Thursday, 13 January 2011

Lightweight Cycle Camping

Background

In 2009, I decided I would like to try cycle camping and arranged a three night test cycle camping trip with two mates around Suffolk. Being my first trip I didn't want to invest too much money and decided to work within the limits of my existing bike, panniers and rack.

My MTB ready for touring.
Slicks tyres, seatpost rack, panniers and tent.

The limits I had to work within were:
  • A weight limit around 12kg due to my seat post panner rack.
  • A volume limit of 32 Litres using my two 16L Altura Arran panniers.

I've seen plenty of forum posts from people trying to go lightweight or trim down so they can use their road or audax bike for cycle touring and camping. I'd taken photographs of my kit to remind me of what I took for the three night trip so I thought it would be useful to publish these to give an idea of what 14kg of cycle camping kit means. 
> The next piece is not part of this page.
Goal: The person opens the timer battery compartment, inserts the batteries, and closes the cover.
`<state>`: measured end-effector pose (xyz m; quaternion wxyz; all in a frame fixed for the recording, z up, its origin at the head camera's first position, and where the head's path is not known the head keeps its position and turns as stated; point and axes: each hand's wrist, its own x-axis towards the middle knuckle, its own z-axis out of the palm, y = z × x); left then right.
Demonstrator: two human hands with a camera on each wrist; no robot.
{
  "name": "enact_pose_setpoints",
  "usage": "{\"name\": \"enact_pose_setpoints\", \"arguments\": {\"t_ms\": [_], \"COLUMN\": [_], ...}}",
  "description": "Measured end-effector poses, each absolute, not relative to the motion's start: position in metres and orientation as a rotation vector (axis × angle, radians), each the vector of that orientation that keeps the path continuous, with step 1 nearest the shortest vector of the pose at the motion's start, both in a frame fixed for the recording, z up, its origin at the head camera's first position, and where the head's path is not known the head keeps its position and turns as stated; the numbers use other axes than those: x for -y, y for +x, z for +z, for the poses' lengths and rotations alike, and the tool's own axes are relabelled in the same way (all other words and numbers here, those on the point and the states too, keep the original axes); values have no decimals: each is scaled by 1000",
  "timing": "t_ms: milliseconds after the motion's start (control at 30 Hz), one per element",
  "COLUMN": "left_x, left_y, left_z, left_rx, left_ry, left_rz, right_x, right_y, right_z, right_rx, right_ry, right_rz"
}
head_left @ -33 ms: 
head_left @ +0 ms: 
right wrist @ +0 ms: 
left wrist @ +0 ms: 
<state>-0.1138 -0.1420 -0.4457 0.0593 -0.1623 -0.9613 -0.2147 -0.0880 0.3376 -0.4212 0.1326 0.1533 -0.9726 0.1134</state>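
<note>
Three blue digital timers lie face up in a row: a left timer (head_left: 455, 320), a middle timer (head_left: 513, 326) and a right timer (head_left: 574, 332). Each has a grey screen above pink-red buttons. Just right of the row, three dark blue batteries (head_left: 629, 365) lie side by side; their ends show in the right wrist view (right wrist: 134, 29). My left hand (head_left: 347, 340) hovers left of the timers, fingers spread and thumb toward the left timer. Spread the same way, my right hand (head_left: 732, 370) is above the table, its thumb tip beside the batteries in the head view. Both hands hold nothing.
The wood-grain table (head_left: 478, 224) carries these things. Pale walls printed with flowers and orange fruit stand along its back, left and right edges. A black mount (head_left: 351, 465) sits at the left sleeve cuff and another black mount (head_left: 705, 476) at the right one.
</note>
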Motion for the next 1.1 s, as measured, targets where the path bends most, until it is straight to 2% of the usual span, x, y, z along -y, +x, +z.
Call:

Lightweight Philosophy. How light can you go ?

You will no doubt be starting from the position of wanting to take the lightest weight kit for the smallest amount of money and you quickly find that all the best kit costs a lot of money. This is where you start the compromise. You may have a physical weight limit like me or perhaps are trying to keep as light as possible so you can tour on your road bike. Beyond that, you need an approach to kit selection.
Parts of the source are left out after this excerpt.